▶ **Activity**: Only these lines of the data below are wanted: the one with "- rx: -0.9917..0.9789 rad", the one with "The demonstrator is", and any lines between them, each repeated exactly.

──────────

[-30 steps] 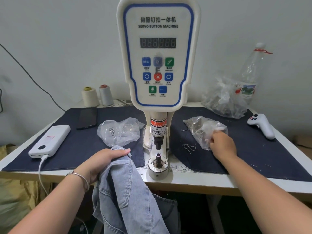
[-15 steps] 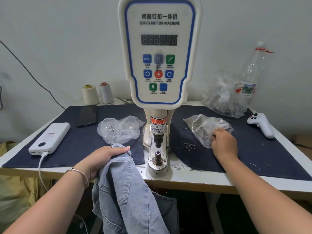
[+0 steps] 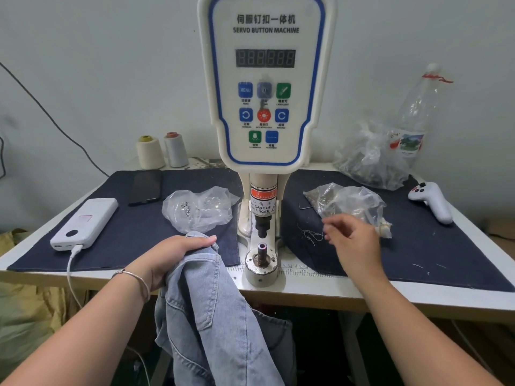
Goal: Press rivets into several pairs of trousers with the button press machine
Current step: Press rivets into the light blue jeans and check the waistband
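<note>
Left hand (image 3: 178, 254) clenched on bunched light-blue jeans (image 3: 206, 316) at worktop (image 3: 320, 292) front edge, left of servo button machine (image 3: 264, 107) lower die (image 3: 262, 253). Right hand (image 3: 354, 240) blurred, raised just before clear plastic bag (image 3: 351, 203); grip unclear.

The button press machine (image 3: 264, 135) stands mid-tabletop (image 3: 320, 291). Left of it lie a bag (image 3: 199, 210), phone (image 3: 146, 187) and power bank (image 3: 85, 223); right, another bag (image 3: 351, 203), seemingly holding rivets.
</note>
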Action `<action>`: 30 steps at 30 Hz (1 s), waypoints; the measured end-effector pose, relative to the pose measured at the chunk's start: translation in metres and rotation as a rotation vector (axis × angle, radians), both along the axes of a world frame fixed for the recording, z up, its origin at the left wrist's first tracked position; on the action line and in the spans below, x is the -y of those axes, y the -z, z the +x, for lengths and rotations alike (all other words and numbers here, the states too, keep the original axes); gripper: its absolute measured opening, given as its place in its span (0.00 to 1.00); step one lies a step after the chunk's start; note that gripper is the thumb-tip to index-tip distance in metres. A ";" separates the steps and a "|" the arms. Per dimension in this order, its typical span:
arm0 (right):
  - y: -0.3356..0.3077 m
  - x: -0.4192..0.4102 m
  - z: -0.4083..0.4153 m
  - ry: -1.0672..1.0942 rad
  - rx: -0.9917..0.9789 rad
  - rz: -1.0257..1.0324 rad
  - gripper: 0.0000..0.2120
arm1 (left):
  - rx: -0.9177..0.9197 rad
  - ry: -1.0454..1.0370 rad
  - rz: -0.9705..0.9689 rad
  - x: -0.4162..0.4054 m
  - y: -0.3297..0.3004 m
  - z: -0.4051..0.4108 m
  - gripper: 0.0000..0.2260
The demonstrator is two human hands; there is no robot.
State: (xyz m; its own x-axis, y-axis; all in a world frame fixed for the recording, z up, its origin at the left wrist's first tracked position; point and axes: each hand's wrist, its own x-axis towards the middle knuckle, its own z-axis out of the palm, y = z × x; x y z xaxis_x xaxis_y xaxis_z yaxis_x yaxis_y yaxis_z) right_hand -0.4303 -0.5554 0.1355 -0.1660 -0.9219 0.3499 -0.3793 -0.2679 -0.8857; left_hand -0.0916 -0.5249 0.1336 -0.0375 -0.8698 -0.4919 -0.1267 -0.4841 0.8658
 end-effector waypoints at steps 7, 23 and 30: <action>0.014 0.000 0.007 -0.092 0.145 0.190 0.09 | 0.018 -0.023 -0.008 -0.001 0.000 0.000 0.27; -0.027 -0.034 0.055 -0.357 0.349 0.323 0.07 | -0.004 -0.018 0.001 0.004 0.006 0.003 0.32; -0.036 -0.038 0.075 -0.367 0.402 0.404 0.09 | 0.004 -0.016 0.007 0.004 0.006 0.004 0.32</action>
State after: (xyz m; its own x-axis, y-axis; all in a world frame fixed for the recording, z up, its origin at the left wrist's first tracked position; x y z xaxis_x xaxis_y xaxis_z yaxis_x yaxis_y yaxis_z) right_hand -0.3558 -0.5178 0.1718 0.1379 -0.9888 -0.0570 0.0529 0.0648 -0.9965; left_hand -0.0880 -0.5286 0.1272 -0.0215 -0.8667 -0.4983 -0.1228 -0.4924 0.8617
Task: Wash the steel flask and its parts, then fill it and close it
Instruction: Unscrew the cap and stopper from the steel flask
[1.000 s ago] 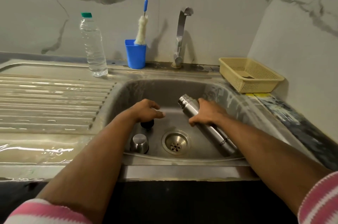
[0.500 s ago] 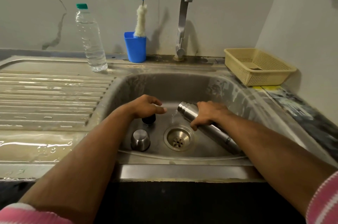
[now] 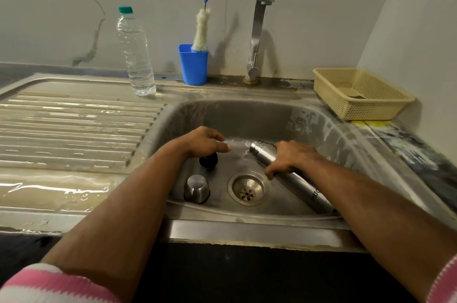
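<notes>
Right hand (image 3: 289, 158) gripping tilted flask (image 3: 291, 174), water spilling

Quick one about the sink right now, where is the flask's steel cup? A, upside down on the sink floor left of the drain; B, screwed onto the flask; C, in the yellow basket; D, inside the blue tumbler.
A: the steel cup stands mouth-down on the floor of the sink, left of the drain, apart from the flask that the right hand grips.
</notes>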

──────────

▶ **Exercise output**:
  - rx: -0.9917..0.9789 rad
  - rz: -1.0257..1.0324 rad
  - gripper: 0.0000..0.2120
arm1 (left):
  - rx: -0.9177..0.9197 rad
  - ry: -1.0454..1.0370 rad
  - rz: -0.9705..0.9689 rad
  - x: -0.4162..0.4054 m
  - y: -0.3297..0.3004 m
  - z: -0.4051..0.4108 m
  - gripper: 0.0000..0.2260
The demonstrator is two human hands; there is no robot.

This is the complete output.